Experts Answer Six Top Questions About the COVID-19 Vaccine

Experts Answer Six Top Questions About the COVID-19 Vaccine

  • The Food and Drug Administration has approved the emergency use of the Pfizer-BioNTech COVID-19 vaccine, with its first doses being distributed this week.
  • Some Americans may be eligible to be vaccinated in January and February, after healthcare workers but before it’s rolled out to the public in late spring or early summer of 2021.
  • There are 15+ pharmacies, retailers, and supermarket chains that will offer COVID-19 vaccines to the public, with many offering appointments online.

    Your Questions, Answered:
    Who will be first? | Can I get a vaccine now? | Where can I find a vaccine? |How many shots will I need? | How much is it? | Are there side effects? | Should I speak to my doctor?

    December has brought record-day highs of novel coronavirus deaths and cases here in the United States.
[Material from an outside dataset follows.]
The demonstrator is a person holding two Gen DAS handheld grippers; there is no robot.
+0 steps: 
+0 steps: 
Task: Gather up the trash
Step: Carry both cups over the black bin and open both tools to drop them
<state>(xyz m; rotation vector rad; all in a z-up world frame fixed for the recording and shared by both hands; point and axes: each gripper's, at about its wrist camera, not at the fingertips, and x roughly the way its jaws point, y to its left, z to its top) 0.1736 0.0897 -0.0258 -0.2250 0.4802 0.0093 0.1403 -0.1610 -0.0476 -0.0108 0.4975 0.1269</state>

But the nation’s top medical officials have taken the first steps towards rolling out a much-needed vaccine to stem the outbreak. On Friday, officials at the Food and Drug Administration (FDA) authorized pharmaceutical manufacturer Pfizer to roll out its newly created vaccine for emergency use. The shot is being administered to some as early as this week — a press conference held after the FDA’s approval suggests more than 140 sites will receive shots on Monday — after the federal agency said that the «totality of the available data provides clear evidence» that the vaccine «may be effective in preventing COVID-19.»

    While new information is being released daily about the upcoming distribution of millions of doses of vaccine, one thing is certain — some Americans will receive a shot before others. And the general public probably won’t be able to walk into a local clinic, pharmacy, or hospital for a COVID-19 vaccine well into 2021. Many hope that Dr. Anthony Fauci, easily one of the White House Coronavirus Task Force’s most reassuring experts, is right about one of his latest estimates: «By the time we get to April, we would likely have taken care of all the high priority and then the general population… can walk into a CVS or to a Walgreens and get vaccinated,» he said during a public interview in late November.

    There are likely to be two (or more!) vaccines available to the public when spring rolls around, however. In the same interview, Dr. Fauci told the public that the federal government has contracted with multiple companies to make more than 600 million doses of the vaccine, as it looks like each American will need to receive two shots over the course of multiple weeks. But the New York Times reports that U.S. officials have only purchased 100 million doses from Pfizer, and have purchased other vaccines from companies like Moderna, which is trailing behind Pfizer in the FDA approval process (as well as AstraZeneca and Johnson & Johnson, who are even further behind).

    Much remains to be seen about all of the vaccines that may end up available to the American public, but the FDA’s approval of the Pfizer product has revealed a few key details. A 53-page FDA report suggests that Pfizer’s vaccine offers some protection against severe COVID-19 symptoms after just one shot, and could be upwards of 95% effective when two doses are administered. And other vaccine candidates are showing similar results: You can view the progress of each developing vaccine (and trial results) in an illustrated guide by the New York Times.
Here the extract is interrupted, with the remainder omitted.